"We don’t get to buy our stuff so easy now. The rich people have got to know the value of antique furniture and buy them and then do not sell."
This from a woman, who together with her husband, is big timer in the antique furniture buying and selling business. They, at the beginning, and later their agents, would scour villages and hamlets and, particularly, ancient walauwes and mahagederas and buy old furniture and items such as lamps and old light shades from these people. I shudder to think of the prices certain pieces may have been sold for. You could condemn a chair for a shaky leg, snapped rattan, shabby appearance and pay a piffle not making it known you had recognized it as from the Dutch period with its VOC symbol. The poor sellers wanted the money and, very probably, the said chair was thrown aside in a dark corner of the store room. This definitely was the case until say, two decades ago when even the villager got wind of the value of antique furniture. The nouveau riche jumped the bandwagon. Their noses are trained to smell profitable propositions, otherwise how did they get rich without inheriting much? So they bought antique furniture and realized they had made a good deal since furniture seems to appreciate even more than land. And they don’t sell what they bought. Hence the antique furniture entrepreneur’s lament.
Worth multiplies itself
A Galle cupboard with a mite of ebony decoration, ideal for storing household linen, was Rs 3,000 or thereabouts twenty years ago. This was the selling price in Colombo at the frequent sales at the Wendt. It would have been cheaper in the Ambalangoda antique shops and even cheaper in Galle itself. The price now ranges from around Rs125,000 to more.
I was in Ambalangoda very recently and accompanied an antiques-crazy son scouring the shops of the area. They are, most of them, large with even three floors, and stacked with all sorts of furniture and furnishings ranging from single chairs, tables, sofas, Galle cupboards, pettagamas, writing desks and decorative items such as ancient lamps, cartwheels and nutcrackers and chunam boxes.
This is a ritual with this expat son. I shudder each time he says he is making his pilgrimage to Ambalangoda because he may, meager finances willing, have a piece of furniture bought and delivered to my small flat. This time around he was completely sans extra spending money and I was relieved. I realized however how short sighted I am: antique furniture is an investment the value of which appreciates much more than money deposited to collect interest.
He’s infected me with his interest – not to the extent of infecting me with his craze – for antique furniture which originally, before he educated me on the beauty of these ancient pieces, with their colonial influence, meant nothing to me, or mere dust gatherers. Philistine me!
For his extended essay of original research as part requirement of the International Baccalaureate Exam, he selected the colonial influence on furniture. I wondered whether he could gather enough material to meet the word extent stipulated. Imagine my surprise as he was forced to pare down the influence, having so much material to write on emerging as his research progressed. Finally he wrote on the Dutch colonizer’s influence on chairs and beds.

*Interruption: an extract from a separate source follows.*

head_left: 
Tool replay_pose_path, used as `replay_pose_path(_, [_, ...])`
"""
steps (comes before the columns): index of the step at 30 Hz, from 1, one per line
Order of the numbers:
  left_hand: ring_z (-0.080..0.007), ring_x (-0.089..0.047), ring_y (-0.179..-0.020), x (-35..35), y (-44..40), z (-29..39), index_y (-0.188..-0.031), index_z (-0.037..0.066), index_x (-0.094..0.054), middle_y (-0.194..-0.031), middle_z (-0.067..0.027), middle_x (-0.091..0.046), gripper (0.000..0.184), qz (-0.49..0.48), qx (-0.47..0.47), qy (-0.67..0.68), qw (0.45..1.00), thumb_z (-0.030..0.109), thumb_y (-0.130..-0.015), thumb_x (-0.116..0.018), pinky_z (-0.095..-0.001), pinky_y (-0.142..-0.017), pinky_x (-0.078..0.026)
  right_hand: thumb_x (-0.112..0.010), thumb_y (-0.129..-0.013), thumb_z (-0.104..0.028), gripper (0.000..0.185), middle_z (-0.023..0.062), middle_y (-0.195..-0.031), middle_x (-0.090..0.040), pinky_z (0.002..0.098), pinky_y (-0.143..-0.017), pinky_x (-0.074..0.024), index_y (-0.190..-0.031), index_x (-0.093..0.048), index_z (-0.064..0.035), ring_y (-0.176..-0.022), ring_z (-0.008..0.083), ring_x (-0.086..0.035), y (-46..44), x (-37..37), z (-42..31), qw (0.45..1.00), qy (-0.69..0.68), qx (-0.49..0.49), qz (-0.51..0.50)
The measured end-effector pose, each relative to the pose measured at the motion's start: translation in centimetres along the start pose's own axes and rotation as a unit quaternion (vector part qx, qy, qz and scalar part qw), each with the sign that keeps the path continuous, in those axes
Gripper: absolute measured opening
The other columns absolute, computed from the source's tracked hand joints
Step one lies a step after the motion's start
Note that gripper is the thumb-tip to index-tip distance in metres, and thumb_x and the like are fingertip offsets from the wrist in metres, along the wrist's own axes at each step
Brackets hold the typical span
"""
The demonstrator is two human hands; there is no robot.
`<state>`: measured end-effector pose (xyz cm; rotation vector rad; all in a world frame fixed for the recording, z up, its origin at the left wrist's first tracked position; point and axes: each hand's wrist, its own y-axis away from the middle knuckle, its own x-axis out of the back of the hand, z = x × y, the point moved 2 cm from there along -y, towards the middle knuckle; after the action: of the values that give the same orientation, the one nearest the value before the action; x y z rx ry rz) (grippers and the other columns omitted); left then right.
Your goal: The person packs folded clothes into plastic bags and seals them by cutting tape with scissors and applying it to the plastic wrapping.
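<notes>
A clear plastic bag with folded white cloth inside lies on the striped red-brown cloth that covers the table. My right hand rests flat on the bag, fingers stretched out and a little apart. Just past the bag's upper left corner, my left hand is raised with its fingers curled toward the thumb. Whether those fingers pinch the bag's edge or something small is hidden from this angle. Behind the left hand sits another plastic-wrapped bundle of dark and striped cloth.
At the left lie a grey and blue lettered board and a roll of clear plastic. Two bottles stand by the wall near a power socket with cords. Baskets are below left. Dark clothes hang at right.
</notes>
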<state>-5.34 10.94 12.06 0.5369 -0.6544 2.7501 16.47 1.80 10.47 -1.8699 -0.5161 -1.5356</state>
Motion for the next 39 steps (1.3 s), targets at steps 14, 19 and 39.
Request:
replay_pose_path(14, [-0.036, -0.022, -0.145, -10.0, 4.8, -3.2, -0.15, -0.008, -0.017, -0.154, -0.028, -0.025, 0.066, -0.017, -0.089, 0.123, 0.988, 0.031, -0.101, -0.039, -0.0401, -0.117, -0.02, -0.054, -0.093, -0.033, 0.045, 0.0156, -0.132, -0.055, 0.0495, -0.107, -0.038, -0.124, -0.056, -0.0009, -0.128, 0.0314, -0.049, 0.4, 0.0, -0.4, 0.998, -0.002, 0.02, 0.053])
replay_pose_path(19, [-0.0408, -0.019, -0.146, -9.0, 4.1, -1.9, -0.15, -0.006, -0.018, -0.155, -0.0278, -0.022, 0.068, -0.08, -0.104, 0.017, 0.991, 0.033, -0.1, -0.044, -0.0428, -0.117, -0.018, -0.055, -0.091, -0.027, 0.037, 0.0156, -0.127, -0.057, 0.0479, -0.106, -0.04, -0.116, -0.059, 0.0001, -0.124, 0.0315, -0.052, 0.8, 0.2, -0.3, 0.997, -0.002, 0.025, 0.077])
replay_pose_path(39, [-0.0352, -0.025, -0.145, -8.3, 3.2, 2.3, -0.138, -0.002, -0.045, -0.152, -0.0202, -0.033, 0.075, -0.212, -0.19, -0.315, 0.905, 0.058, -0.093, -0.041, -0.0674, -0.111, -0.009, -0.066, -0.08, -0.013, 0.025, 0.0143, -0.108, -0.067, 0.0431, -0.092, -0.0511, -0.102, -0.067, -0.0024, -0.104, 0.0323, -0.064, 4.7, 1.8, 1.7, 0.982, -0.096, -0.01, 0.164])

A woman who used to exhibit antique furniture and other household items at the Wendt even earned the sobriquet of ‘Other Mother’ from me since when my son fell in love with an item I was prevented from bargaining. He was on her side!! With hindsight I wonblame him. He knew, like the sellers knew, that he was in the long run making a bargain.
A prosperous couple
So this time I gazed with more interest and mounting surprise as the woman I mentioned, with her husband, mentioned prices of items she had. A chair of close to three hundred years, yes, even more aged, could fetch a million rupees. Hence their business is lucrative. They export too and are on Internet. Her children are being educated in a Colombo international school with them running two homes – a weekday residence in Colombo and weekends back to Ambalangoda. She is already making enquiries for the best universities in the US and Britain for her eldest son. Good for them!! Good for our country!! They have certainly worked hard, had keen noses for good pieces of furniture and are now prospering.
I enquired whether the prevalent slump in tourism affected them. Very slightly or negligibly she said. Her clientele being up-market, was a fraction of tourist influx to the country. Her steady income comes from expatriate foreigners resident in Sri Lanka; those who had lived here; and buyers via Internet. The nouveau riche who now eat into her buying market, may also be clients of hers. Here however, they may be going to source, bypassing the middle man. There surely is still plenty to buy from village homes and rural walauwes.
It’s like you will always be able to buy a genuine, meaning old and imported from India, patiya or palakka necklace in a Kandy jewellery shop because possessors of these items hit bad patches, have declining incomes and so sell their antique jewellery. It is a sad business even looking at these items since one guesses they are family heirlooms now sold to keep body and soul together by these prosperous people reduced to penury.